Cuba Sentences 4 Dissidents
Risking international criticism, Havana on Monday sentenced one of Cuba's best-known dissidents to five years in prison and set lesser terms for his three co-defendants.
The conviction and sentence for Vladimiro Roca, a former military pilot and son of late Cuban Communist Party leader Blas Roca, was announced during the midday news.
"It is wrong. It is unjust," said Roca's wife, Magaly de Armas, who learned of the sentence on the government news. "They didn't even call."
"We are going to appeal immediately," she added.
A five-member tribunal tried Roca and three others behind closed doors the first week of March.
The court set sentences of four years each for lawyer Rene Gomez Manzano and engineer Felix Bonne and 3 1/2 years for economist Marta Beatriz Roque, government television said.
The sentences could hold international repercussions for Cuba, which has worked to improve its ties with other nations, particularly in the Caribbean and Latin America. Canada, the Vatican and several European nations pressured Cuba to free the four dissidents.

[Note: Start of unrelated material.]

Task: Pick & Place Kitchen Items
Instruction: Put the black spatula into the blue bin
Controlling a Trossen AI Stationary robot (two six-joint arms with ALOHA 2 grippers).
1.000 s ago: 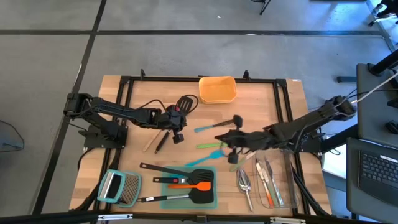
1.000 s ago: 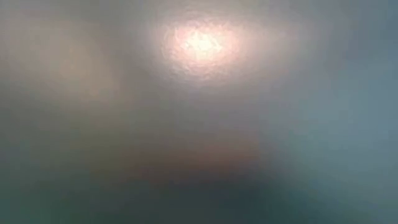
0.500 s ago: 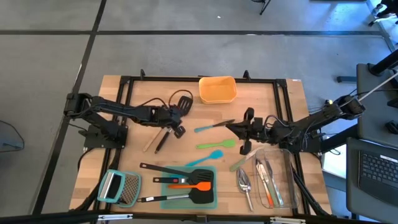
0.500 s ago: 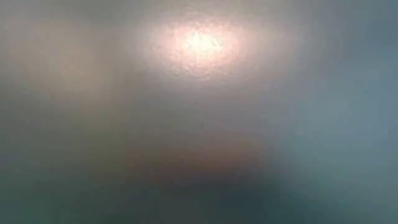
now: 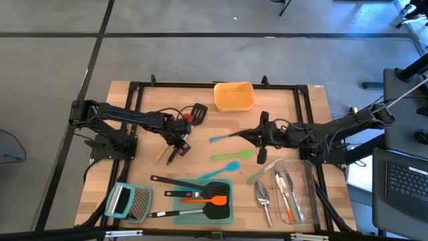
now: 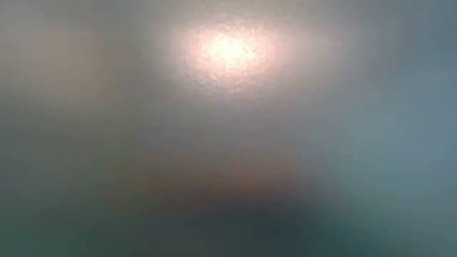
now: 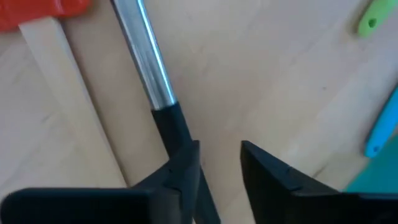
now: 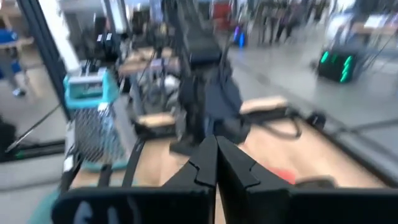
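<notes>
Since a second ago my left gripper (image 7: 217, 162) slid onto the black turner (image 5: 190, 115), fingers parted; handle (image 7: 146, 59) looks stiff, slick, light, so grab there.

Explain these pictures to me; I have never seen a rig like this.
Two robot arms work at a wooden table, sorting kitchen utensils. One camera looks straight down; one at table height shows only blur; one sits on each wrist. The left gripper is low over a black-handled utensil, fingers apart with the handle beside one finger, not gripped. The right gripper hangs shut and empty mid-table. Spatulas lie loose, turners on a teal tray, cutlery in a clear tray, plus an orange bin and grater.
</notes>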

Communist officials insist there are no political prisoners on this island nation of 11 million people, only those jailed for common crimes. They reject the characterization of the four dissidents as prisoners of conscience.
The four were arrested in July 1997 for criticizing a Communist Party document that they said did not present solutions to Cuba's severe economic problems.
They were also accused of encouraging Cubans not to vote in that year's elections; holding two news conferences with foreign media; exhorting foreign businessmen not to invest in Cuba ; and asking Cuban exiles to encourage their kin on the island to undertake acts of civil disobedience.
In a detailed report after the trial, the government said prosecutor Edelmira Pedriz Yumar "demonstrated in her report the existing ties between the activities undertaken by the defendants and the forms of aggression toward Cuba adopted by United States' policies."
The report accused the four of receiving financial and material support from organizations in the United States and using U.S.-based media, especially those in Miami and the U.S. government's Radio Marti, "to encourage civil disobedience and transgression of current law in Cuba."